So when the Mexican kid with the fucked-up hand
said, “They’re calling to you,” it freaked me the fuck out. I didn’t know what the
kid meant by it, but I couldn’t stop thinking about it as I careened down the
road in Scooter’s truck. Grant Road was impossible to drive where the Grinder
had rolled, so I took Pima, following the spotlight from the helicopter. The
windshield wipers didn’t work, and I had to drive with the rain pounding on the
glass. I blasted the heater. My right hand throbbed with pain where I’d
connected with Scooter’s face, though it wasn’t busted.

Scooter had Operation Ivy’s
Hectic
blaring on the sound system, and I turned it off to listen
to the radio as I drove.

The DJ talked to a breathless kid on his cell,
describing what he’d just seen. The Grinder wasn’t on Grant any more. It had
cut south across a residential area and took out The Loft movie theater on
Speedway, reshaping itself to blast through the entrance and scoop up everybody
within. The way they described it, it was much bigger than when I had last seen
it, and it had grown legs again. It would go right over cars, peeling roofs off
like sardine cans and snagging everyone within. The caller seemed to think it
was a monster covered with people, not
made
of people.

I pulled up to an intersection, and the stoplights
were out. I looked around. It seemed the power was out everywhere.
Christ
. I turned south, but the road was
filled with abandoned and crushed cars. A group of people stood in the middle
of the street.
Oh, yeah, it came
this way
, I thought, and I turned and fought
my way down a residential street to Speedway Boulevard, right where the Grinder
was supposed to be.

Someone else was on the radio. At first, I thought
it was someone who’d been at the scene with the Mexican kid. It wasn’t, but it
was similar. A woman had been knocked off the creature, losing her arm in the
process. She mumbled something about “the Grinder” and got up and tried to run
toward it before she fell over dead.

The next caller did nothing but scream we had to
repent. “It’s the motherfuckin’ rapture,” she cried. “The end of the world.” The
DJ hung up on her.

I continued down Speedway. It was easier to pass
through the destruction with the wider road. The Loft movie theater was razed.
Power lines and smoking, crushed cars filled the street. The creature had
devastated a row of grocery stores and Chinese restaurants. People ran down the
street, and cars sped away from the direction I headed.

I didn’t have to drive much further before I found
it.

I gasped.

It had more than quadrupled in size. The movie
theater and restaurants were what had done it. The Grinder had shaped itself
like a spider, with eight segmented legs each made of scores of people. The
bottom of the creature rose at least ten feet high, with several legs, arms,
and heads dangling in the middle. The damn thing had long surpassed T-Rex size.
It lumbered toward the Sheraton hotel near the University of Arizona campus,
and its top cleared the fourth level.

It casually walked up the side of the building. Human
appendages shattered windows as it crossed over the hotel in a matter of
seconds. It leapt off the building like a cat and crossed the street and
trashed a Taco Bell before turning south down Campbell, cutting into the
University of Arizona campus.

Groups of people in red shirts scattered, and
gunshots rang out. But bullets did nothing to it. Absolutely nothing.
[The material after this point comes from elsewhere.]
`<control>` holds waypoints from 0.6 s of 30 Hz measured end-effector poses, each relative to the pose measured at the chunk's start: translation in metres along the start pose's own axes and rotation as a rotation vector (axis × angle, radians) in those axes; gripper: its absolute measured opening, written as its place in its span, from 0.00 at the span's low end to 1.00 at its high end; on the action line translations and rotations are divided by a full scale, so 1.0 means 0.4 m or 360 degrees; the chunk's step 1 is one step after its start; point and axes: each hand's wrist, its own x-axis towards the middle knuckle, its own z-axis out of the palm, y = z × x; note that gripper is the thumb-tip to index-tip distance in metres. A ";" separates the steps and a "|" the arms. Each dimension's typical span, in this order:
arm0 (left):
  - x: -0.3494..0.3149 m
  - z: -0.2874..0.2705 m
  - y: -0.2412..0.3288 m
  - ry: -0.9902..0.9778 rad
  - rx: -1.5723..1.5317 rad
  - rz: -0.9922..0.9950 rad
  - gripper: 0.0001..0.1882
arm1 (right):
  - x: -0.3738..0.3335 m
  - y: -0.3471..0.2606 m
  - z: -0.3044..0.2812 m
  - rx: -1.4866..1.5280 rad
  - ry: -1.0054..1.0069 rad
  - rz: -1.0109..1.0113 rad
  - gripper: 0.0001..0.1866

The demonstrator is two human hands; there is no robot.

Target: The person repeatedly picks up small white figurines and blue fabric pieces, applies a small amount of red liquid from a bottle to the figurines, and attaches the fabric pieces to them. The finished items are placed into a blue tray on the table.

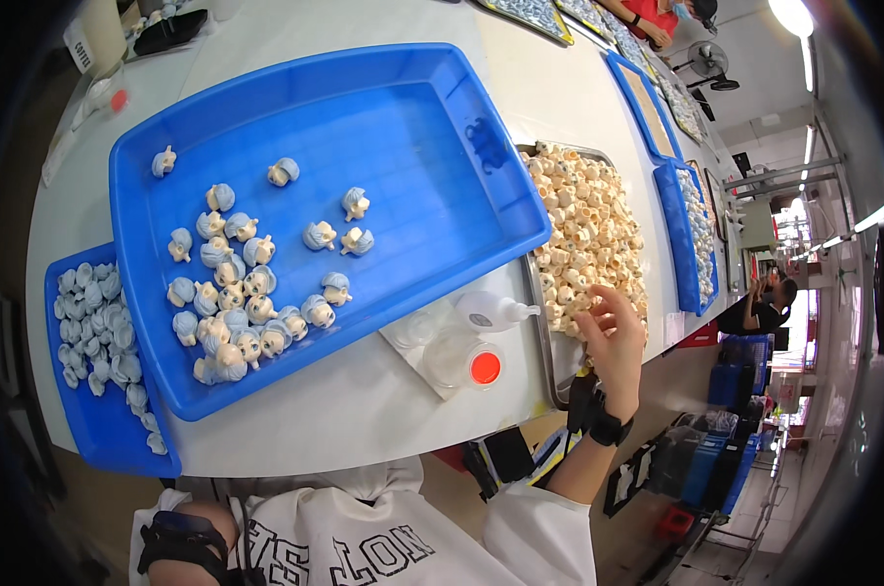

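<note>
My right hand is over the near part of a metal tray heaped with small cream-coloured hollow doll heads. Its fingers are bent, with thumb and forefinger apart among the pieces, and I see nothing held between them. Of my left arm, only a stretch with a black strap shows at the lower left; the hand is out of view. To the left of the tray, a big blue bin holds doll heads with light blue hair, mostly clustered at its near left. A smaller blue bin contains loose light blue hair pieces.
Between the big bin and the metal tray stand a white squeeze bottle and a clear jar with a red top. Farther right, another blue bin holds pale pieces. A person in red sits across the table.
</note>
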 end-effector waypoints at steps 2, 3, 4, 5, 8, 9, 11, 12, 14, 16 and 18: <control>-0.019 -0.020 -0.012 -0.0175 0.0182 -0.0272 0.07 | 0.012 -0.001 0.000 -0.0250 -0.0056 -0.0038 0.16; -0.026 -0.035 -0.023 -0.0078 0.0239 -0.0381 0.08 | 0.018 -0.002 0.003 -0.0284 -0.0074 -0.0047 0.16; -0.036 -0.050 -0.028 0.0011 0.0290 -0.0484 0.08 | 0.021 -0.009 0.001 -0.0328 -0.0087 -0.0052 0.15; -0.047 -0.062 -0.033 0.0100 0.0340 -0.0587 0.09 | 0.022 -0.012 -0.003 -0.0372 -0.0100 -0.0056 0.15; -0.092 -0.062 -0.060 0.0987 0.0362 -0.0774 0.10 | 0.021 0.008 0.012 -0.0407 -0.0009 -0.0241 0.12; -0.102 -0.062 -0.078 0.1244 0.0319 -0.0652 0.10 | 0.023 0.008 0.013 -0.0428 0.0012 -0.0324 0.12; -0.113 -0.067 -0.107 0.1465 0.0207 -0.0545 0.09 | 0.020 0.014 0.013 -0.0477 0.0041 -0.0480 0.11; -0.115 -0.068 -0.116 0.1575 0.0150 -0.0490 0.09 | 0.018 0.016 0.009 -0.0460 0.0052 -0.0414 0.11; -0.111 -0.065 -0.121 0.1575 0.0023 -0.0548 0.09 | 0.018 0.013 0.001 -0.0417 0.0066 -0.0294 0.10; -0.118 -0.065 -0.117 0.1466 -0.0013 -0.0627 0.11 | 0.002 -0.010 -0.017 -0.0223 0.0155 -0.0174 0.10; -0.130 -0.071 -0.108 0.1429 -0.0121 -0.0745 0.11 | -0.037 -0.049 -0.033 -0.0045 0.0318 -0.0100 0.08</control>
I drove over the median and pulled onto the
sidewalk just outside of the hotel. From the fifth floor, a bloody, naked woman
hung out the window, screaming, reaching toward the Grinder.

“Holy shit,” I said out loud when I realized where
it headed.

Saturday night. The university hosted a home game
tonight. Not just any home game, either. For the first time since I could
remember, the U of A football team didn’t suck ass, and they played their arch
rivals, Arizona State. I’d never been a huge football fan, but even I had
wanted to go to this game. The street vendors had been up for almost two weeks
hawking T-shirts in anticipation.

The game was sold out.

Arizona Stadium capacity: 57,000.

The police by now had figured out where it was
heading and what it wanted. No longer was it the occasional gunshot. The
gunfire transformed into a wall of sound as everyone in the city with a goddamn
gun started shooting at it all at once.

The Grinder tightened into an egg shape, sitting
on top of a packed parking lot off the road. It sat there, as if it was
thinking about what to do. Two lines of police and random people with guns
appeared on either side, one line blocking its approach south toward the
stadium, the other across the street near the remains of the smoldering Taco
Bell.

“Stop!” I screamed at the gunmen.
Nif.
But I knew they had to shoot.

The entire outer layer of the monster was a pulpy,
red mass under the barrage of gunfire. It emboldened those with the guns. They closed
in. Smoke rose from the lines of fire, and they marched like Redcoats toward
the beast.

They shot from person to person. I don’t know why.
Maybe to put them out of their misery, or maybe they were searching for that
one spot that would topple the whole goddamned thing to the ground.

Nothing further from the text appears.